For the machine translation one can use free programs on the Web for short texts, or use a PC-based program. The latter are paid-for programs.
There does not appear to have been much development in this field in the past decade, and several of the well-known programs were written for Windows 95/NT4.
Systran have a suite of programs (they also power most of the free Web translators), but before buying, one should check whether the Japanese <-> English pair is included, an extra cost item, or not available at all.
I was fortunate to get the Lernout & Hauspie Power Translator Pro 7 package in a supermarket for £20 ($45). This pack includes a pair of Japanese / English translators which are derived from the former Neocor Typhoon/Tsunami programs which were very expensive. The L&H pack was written for Windows 95/NT4 but is compatible with XP.
A Japanese OCR program is almost essential for any serious work, as it will greatly speed up text entry. Neocor's Kanjiscan (written for windows 95) worked reasonably well, but is no longer available. Pacific Software's Kanji OCR, which was another program written for Win95/NT4, was discontinued in 2006. I downloaded a demo of Kanji OCR, and found that the recognition on mixed kanji, hiragana and katakana was 100% from print on quality glossy paper, but poor from newsprint paper. (It also had a problem displaying the recognised text in Windows XP Pro). This leaves Readiris OCR 11 Asian, and a few others, currently available as commercial programs. Apparently all such programs work better on Kanji than on hiragana & katakana. This is not ideal, but the hiragana & katakana are much easier for humans to enter. The results of machine translation will inevitably require some editing, and possibly manual translation. Machine translation usually performs much better on letters and business texts than on material like comic books.
Translation Tips

1997:

Is it possible to get software that performs machine translation of Japanese texts?

Yes. See Neocor, & Dragon Writer, etc.Comment

Is it possible to scan Japanese text and thus input it into a computer as electronically coded text?
Yes. This is a two-part process; image scanning and optical character recognition (OCR). See Kanji-Scan and OmniPage.

So can I scan a page from a Japanese magazine, and get a machine translation of the text?
Yes.

So how well does this work?
That's really a multi-part question; let's ask it again...

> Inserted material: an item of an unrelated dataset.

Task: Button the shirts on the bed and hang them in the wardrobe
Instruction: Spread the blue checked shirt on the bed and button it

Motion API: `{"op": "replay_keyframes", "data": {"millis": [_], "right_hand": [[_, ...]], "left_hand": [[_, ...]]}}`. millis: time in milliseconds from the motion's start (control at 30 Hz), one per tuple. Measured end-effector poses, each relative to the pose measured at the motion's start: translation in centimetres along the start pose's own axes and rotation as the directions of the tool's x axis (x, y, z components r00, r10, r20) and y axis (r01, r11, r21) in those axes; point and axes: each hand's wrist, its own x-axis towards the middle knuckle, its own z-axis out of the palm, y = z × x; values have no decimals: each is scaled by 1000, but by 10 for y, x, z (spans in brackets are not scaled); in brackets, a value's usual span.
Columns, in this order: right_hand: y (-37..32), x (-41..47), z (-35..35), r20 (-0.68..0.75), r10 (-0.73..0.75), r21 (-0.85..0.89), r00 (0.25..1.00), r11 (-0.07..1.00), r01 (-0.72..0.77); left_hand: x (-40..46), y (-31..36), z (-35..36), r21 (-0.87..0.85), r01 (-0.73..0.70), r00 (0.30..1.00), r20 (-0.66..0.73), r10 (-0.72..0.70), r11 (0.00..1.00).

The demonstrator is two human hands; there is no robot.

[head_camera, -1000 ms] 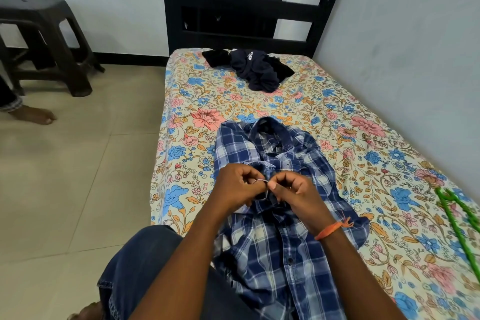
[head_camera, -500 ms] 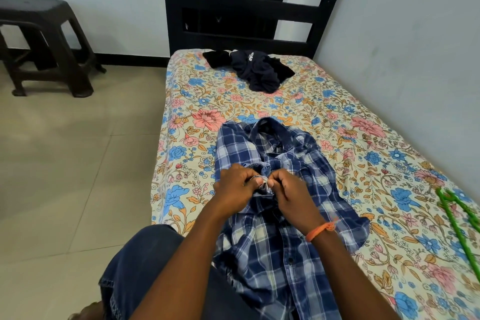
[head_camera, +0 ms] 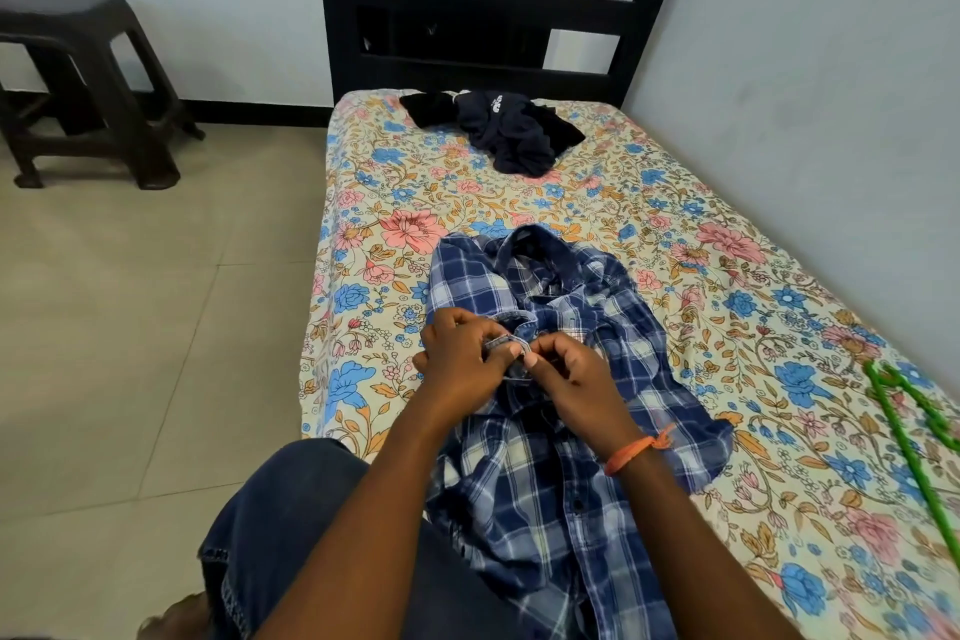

How well does scanning and OCR work in practice?
This depends on several factors.
Scanning:The quality of the original print is very important:
Clear black-and white print on glazed paper is good, small characters on cheap paper not good, photocopies not good, colour and patterned backgrounds very bad, Japanese handwriting hopeless. Comment

More about scanning?
You can either use your own (scanner bundled) scan software or the scan software that is part of the Japanese OCR package. There are lots of variables to tweak that affect the final result. It may prove best to use your own OCR and an option like "B/W Line Art". Allowing the OCR software to convert from colour to B/W may prove nasty. Comment
What about the OCR?
Rather surprisingly, the results with Kanji can be startlingly good, with a very high percentage correct achieved at a very high speed. The results with hiragana/katakana are generally disappointing, with a high rate of errors, not helped by the variable size of kana characters. Performance is severely affected by the quality of the print being scanned.

Error correcting?
You always have to do this. If there are a lot of errors, it may well take longer to manually correct the text than it would take to type it in from scratch.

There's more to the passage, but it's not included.